Re: [HACKERS] Optimizer improvements: to do or not to do?

2006-09-13 Thread Say42
Peter Eisentraut wrote:
 But you haven't offered any analysis about the cause of this problem, so any
 speculation about normalization, usual cases, caching effects and so on are
 unfounded and premature.

Ok. My previous message was a bit pompous and unfounded. Sorry.
Below I'll try to explain what I mean when I spoke about caching
effect. Let's take my pervious example (I repost query and some lines
from 'explain' here for convenience):

select count(*) from conn.conn20060803 c where
exists (select code from belg_mobile tc
where c.bnum = tc.code and c.bnum like tc.code || '%'
order by tc.code desc limit 1)

Index Scan Backward using belg_mobile_pkey on belg_mobile tc
(cost=0.00..6.42 rows=1 width=10)
(actual time=0.012..0.012 rows=0 loops=494527)

Seq Scan on belg_mobile tc
(cost=0.00..2.19 rows=1 width=10)
(actual time=0.096..0.099 rows=0 loops=494527)

belg_mobile is very small (68 rows (1 heap page) and has PK on code
column (2 index pages)). indexCorrelation is equal to 0.0445 and almost
don't affect cost estimation result.

PG cost estimation (as far as I know, of course):

Index scan cost = 2 (index pages) + 1 (heap pages) * 4
(random_page_cost)
  + ( 0.0025 (cpu_operator_cost) * 3 (# ops) + 0.001
(cpu_index_tuple_cost)
  + 0.01 (cpu_tuple_cost) ) * 68 (record count) * 0.5 (selectivity of
subquery)
  ~ 6 (pages fetch cost) + 0.42 (cpu cost) = 6.42

Seq scan cost = 1(heap page) + (0.0025 (cpu_operator_cost) * 3 (# ops)
  + 0.01 (cpu_tuple_cost)) * 68 (record count)
  = 1 (pages fetch cost) + 1.19 (cpu cost) = 2.19

The estimation is ok if we touch the belg_mobile table only once.

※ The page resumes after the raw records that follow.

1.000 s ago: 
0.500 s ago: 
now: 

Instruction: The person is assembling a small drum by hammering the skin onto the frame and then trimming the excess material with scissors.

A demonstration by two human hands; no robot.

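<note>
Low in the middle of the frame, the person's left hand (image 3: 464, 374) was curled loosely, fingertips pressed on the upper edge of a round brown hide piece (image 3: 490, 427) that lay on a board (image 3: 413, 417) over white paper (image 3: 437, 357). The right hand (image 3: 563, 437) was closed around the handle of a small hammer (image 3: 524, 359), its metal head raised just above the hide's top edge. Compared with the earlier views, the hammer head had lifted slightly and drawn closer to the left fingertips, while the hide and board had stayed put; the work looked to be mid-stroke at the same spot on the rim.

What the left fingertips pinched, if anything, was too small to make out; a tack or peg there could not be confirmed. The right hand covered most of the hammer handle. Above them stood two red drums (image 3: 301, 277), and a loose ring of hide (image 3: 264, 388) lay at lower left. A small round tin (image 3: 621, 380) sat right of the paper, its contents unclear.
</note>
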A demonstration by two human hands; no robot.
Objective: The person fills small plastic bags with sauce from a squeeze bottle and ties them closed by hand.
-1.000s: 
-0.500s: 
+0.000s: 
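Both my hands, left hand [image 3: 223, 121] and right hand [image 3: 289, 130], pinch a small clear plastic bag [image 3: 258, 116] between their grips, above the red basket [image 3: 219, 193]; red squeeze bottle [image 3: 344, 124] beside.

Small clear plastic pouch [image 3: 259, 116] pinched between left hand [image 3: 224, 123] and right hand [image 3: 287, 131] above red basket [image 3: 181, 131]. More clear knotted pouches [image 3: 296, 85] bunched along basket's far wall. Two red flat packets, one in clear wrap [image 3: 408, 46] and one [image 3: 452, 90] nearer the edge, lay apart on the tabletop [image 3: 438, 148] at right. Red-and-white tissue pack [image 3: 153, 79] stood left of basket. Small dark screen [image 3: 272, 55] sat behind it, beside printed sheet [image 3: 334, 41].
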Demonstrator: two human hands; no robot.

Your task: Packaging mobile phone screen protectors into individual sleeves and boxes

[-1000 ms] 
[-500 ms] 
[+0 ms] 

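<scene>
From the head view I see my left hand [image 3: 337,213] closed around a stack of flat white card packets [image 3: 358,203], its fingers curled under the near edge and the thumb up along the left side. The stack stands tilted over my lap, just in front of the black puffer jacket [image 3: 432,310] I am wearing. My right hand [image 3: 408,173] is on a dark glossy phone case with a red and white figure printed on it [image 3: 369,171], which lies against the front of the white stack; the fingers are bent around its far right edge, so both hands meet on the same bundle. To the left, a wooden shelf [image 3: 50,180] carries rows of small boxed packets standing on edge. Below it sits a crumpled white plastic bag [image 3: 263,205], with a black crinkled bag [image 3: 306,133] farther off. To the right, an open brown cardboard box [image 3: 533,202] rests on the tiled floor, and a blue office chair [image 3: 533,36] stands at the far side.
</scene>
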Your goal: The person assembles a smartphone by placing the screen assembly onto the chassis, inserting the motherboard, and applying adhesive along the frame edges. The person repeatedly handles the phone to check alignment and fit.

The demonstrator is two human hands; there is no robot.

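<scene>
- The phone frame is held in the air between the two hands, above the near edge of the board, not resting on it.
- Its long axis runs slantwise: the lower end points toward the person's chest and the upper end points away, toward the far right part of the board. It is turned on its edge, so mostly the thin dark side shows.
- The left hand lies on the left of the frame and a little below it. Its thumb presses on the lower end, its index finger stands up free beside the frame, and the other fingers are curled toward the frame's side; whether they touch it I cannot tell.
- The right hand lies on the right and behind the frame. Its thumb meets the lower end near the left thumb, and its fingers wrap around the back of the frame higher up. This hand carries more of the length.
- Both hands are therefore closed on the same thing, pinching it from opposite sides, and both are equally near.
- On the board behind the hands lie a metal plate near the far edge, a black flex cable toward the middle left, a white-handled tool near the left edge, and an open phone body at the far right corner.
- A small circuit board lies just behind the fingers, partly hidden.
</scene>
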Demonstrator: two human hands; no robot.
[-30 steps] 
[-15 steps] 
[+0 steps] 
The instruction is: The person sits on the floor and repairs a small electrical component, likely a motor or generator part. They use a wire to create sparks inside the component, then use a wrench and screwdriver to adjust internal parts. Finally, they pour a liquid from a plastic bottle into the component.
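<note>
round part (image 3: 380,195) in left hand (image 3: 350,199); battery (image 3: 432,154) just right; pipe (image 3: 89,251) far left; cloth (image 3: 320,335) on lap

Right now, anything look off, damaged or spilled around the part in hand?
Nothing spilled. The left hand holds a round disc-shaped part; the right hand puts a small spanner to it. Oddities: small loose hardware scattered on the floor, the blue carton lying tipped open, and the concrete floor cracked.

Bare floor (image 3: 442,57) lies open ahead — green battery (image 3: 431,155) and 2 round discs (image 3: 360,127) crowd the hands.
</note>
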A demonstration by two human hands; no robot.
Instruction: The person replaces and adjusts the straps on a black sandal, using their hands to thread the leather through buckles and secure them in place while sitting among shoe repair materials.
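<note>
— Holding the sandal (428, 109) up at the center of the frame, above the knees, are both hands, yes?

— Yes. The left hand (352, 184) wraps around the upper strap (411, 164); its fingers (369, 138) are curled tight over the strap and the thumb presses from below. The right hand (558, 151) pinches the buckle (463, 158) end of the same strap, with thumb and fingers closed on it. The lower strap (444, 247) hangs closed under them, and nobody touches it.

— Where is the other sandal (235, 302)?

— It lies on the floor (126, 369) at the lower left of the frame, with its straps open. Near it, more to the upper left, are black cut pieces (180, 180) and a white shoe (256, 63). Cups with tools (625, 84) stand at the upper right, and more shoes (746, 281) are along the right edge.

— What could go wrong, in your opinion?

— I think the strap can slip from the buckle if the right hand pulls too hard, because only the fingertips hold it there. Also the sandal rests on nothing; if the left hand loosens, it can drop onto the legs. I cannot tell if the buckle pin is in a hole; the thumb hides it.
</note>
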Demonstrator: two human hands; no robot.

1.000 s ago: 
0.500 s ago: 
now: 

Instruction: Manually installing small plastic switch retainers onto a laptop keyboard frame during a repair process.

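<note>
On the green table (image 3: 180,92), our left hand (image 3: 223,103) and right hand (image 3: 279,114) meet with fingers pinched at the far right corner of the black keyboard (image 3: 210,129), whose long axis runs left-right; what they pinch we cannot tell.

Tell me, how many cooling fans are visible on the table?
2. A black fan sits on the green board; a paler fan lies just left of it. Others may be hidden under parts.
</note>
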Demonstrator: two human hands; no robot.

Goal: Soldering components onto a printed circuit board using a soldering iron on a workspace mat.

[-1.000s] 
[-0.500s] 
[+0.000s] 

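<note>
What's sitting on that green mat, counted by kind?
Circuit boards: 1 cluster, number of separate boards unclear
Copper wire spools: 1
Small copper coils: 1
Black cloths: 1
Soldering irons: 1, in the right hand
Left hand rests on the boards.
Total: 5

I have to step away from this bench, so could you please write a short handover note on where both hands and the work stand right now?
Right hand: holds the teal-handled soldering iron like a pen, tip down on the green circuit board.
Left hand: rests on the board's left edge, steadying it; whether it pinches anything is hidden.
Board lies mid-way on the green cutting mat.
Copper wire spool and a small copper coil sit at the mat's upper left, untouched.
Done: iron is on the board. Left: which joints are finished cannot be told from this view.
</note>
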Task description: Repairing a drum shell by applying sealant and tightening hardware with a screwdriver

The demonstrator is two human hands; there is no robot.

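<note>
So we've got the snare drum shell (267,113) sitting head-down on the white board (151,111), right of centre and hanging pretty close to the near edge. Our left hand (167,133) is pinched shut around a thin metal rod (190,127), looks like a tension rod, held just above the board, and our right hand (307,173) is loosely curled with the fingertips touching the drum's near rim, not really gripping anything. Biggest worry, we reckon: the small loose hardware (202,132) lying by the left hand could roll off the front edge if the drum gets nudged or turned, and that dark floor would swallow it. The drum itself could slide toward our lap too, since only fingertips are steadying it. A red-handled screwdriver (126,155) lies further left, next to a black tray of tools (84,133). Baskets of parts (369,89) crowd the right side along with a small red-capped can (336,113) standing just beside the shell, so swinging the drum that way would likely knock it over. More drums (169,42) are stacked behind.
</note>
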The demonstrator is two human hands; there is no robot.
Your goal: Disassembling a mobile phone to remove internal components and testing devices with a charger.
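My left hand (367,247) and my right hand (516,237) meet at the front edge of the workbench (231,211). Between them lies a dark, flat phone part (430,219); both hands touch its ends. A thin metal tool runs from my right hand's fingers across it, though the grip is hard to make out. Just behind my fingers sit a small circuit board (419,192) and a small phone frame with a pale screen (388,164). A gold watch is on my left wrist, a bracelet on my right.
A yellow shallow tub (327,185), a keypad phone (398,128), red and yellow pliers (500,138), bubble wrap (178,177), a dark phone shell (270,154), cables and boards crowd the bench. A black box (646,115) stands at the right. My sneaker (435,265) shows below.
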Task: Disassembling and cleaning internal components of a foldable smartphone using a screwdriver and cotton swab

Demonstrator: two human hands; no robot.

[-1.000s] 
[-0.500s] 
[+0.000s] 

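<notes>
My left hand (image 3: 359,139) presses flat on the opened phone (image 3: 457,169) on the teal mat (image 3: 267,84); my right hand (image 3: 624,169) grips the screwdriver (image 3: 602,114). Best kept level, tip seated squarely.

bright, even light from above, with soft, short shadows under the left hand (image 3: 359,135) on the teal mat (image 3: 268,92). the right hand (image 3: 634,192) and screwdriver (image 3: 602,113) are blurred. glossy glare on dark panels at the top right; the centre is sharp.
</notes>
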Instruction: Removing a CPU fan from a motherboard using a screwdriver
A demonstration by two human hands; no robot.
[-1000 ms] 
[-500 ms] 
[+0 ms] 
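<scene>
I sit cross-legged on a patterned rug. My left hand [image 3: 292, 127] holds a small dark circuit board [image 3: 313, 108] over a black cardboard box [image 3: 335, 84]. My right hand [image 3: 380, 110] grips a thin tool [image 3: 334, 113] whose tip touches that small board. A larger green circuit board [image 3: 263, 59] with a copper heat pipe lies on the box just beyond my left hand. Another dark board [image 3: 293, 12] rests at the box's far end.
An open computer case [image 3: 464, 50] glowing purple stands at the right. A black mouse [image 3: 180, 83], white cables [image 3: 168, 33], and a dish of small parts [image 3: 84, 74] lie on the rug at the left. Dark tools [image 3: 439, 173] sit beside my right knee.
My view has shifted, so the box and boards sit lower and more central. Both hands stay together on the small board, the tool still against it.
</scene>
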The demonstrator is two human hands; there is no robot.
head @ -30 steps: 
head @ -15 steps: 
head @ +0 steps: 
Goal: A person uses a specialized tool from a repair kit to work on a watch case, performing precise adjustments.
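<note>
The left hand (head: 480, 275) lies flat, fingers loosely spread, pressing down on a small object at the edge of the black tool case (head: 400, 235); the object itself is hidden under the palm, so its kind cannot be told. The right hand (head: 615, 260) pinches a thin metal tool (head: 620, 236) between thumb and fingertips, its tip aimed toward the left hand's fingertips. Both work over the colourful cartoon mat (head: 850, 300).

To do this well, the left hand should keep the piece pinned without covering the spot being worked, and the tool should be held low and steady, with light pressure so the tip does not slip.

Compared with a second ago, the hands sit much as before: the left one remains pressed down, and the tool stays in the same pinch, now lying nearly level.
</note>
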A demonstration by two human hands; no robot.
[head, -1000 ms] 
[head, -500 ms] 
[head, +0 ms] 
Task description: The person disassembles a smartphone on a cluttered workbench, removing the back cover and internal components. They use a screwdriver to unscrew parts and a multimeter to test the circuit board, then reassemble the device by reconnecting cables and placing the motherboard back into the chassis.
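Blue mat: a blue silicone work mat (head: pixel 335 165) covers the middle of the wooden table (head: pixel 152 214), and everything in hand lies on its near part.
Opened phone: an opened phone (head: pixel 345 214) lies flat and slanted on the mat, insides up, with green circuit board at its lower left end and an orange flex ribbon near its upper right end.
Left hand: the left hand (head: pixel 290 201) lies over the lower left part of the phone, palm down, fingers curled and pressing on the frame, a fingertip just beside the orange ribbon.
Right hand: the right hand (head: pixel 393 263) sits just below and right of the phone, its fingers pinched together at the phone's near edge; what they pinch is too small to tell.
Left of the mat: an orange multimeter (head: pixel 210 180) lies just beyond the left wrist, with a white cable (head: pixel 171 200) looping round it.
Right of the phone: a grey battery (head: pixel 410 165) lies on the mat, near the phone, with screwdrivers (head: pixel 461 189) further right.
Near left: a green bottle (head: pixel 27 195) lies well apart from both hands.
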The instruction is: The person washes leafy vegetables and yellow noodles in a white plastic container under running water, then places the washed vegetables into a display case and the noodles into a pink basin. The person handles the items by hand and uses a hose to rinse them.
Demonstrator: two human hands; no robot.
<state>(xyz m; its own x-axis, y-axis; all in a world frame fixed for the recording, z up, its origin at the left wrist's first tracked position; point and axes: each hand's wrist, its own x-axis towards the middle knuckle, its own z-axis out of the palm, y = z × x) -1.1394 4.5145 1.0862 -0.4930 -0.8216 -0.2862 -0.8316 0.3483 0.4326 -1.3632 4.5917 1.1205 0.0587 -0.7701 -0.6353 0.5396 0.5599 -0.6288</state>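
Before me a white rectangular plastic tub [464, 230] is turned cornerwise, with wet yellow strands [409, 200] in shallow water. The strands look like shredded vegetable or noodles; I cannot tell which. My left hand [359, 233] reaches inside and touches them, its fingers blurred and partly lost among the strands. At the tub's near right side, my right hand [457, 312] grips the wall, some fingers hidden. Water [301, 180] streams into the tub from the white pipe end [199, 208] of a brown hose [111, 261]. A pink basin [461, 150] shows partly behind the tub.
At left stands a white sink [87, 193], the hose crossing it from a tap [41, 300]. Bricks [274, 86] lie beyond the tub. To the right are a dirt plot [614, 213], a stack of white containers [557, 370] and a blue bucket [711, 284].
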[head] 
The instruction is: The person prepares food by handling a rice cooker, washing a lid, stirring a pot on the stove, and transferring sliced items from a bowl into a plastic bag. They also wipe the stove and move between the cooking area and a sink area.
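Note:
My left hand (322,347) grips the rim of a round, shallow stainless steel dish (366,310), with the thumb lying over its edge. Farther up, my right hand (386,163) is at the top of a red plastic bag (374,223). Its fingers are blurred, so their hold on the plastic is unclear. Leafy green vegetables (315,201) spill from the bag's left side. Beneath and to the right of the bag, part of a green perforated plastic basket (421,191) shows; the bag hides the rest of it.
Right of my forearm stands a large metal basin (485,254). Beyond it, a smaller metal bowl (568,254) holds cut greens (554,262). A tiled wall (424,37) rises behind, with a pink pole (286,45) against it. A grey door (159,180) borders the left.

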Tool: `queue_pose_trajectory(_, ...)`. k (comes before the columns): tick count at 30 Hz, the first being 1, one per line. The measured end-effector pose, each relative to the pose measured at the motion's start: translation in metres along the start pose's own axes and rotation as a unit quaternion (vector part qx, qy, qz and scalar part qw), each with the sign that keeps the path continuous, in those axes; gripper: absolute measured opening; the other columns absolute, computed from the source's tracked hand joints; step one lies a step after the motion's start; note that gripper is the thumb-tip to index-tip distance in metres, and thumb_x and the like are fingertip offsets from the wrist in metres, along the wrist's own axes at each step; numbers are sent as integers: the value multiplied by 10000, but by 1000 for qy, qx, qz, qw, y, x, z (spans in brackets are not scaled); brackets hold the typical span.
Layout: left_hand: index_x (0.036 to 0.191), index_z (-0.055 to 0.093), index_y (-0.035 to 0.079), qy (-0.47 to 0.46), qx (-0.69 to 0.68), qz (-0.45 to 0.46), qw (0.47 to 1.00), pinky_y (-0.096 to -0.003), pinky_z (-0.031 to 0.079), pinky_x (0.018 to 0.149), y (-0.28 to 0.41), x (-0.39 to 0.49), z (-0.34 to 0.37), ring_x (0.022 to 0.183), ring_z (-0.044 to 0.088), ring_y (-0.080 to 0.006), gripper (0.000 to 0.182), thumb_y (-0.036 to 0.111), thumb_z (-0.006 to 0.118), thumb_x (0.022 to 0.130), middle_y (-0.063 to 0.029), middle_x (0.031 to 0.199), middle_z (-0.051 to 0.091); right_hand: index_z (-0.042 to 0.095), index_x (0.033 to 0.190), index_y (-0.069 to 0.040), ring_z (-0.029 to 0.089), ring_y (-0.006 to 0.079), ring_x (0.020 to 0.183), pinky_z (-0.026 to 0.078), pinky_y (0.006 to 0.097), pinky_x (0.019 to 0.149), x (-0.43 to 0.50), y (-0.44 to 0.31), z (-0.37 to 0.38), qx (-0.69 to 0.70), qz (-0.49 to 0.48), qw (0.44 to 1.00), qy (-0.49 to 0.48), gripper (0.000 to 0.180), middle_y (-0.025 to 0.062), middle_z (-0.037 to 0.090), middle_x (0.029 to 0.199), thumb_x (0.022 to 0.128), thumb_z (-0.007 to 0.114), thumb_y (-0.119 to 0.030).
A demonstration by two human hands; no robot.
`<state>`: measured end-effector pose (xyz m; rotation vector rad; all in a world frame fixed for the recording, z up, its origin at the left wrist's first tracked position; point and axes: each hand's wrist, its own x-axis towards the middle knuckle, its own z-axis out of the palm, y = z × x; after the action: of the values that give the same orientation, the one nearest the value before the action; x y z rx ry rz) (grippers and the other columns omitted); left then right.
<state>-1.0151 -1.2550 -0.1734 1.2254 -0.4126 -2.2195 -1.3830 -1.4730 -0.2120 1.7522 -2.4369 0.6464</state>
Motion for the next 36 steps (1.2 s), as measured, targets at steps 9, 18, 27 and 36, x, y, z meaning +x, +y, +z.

In
the subquery we do it many times. After the first iteration of the
subquery all the belg_mobile's heap and index pages are in the cache
and cost per iteration should be estimated using formulae:

Index scan cost = ( 6 (pages fetch cost) + 0.42 (cpu cost)
  * 500K (conn table row count) ) / 500K  ~ 0.42

Seq scan cost = ( 1 (pages fetch cost) + 1.19 (cpu cost)
  * 500K (conn table row count) ) / 500K  ~ 1.19

Index scan actually more cheaper because less than one tenth of conn
rows have appropriate codes in the belg_mobile table.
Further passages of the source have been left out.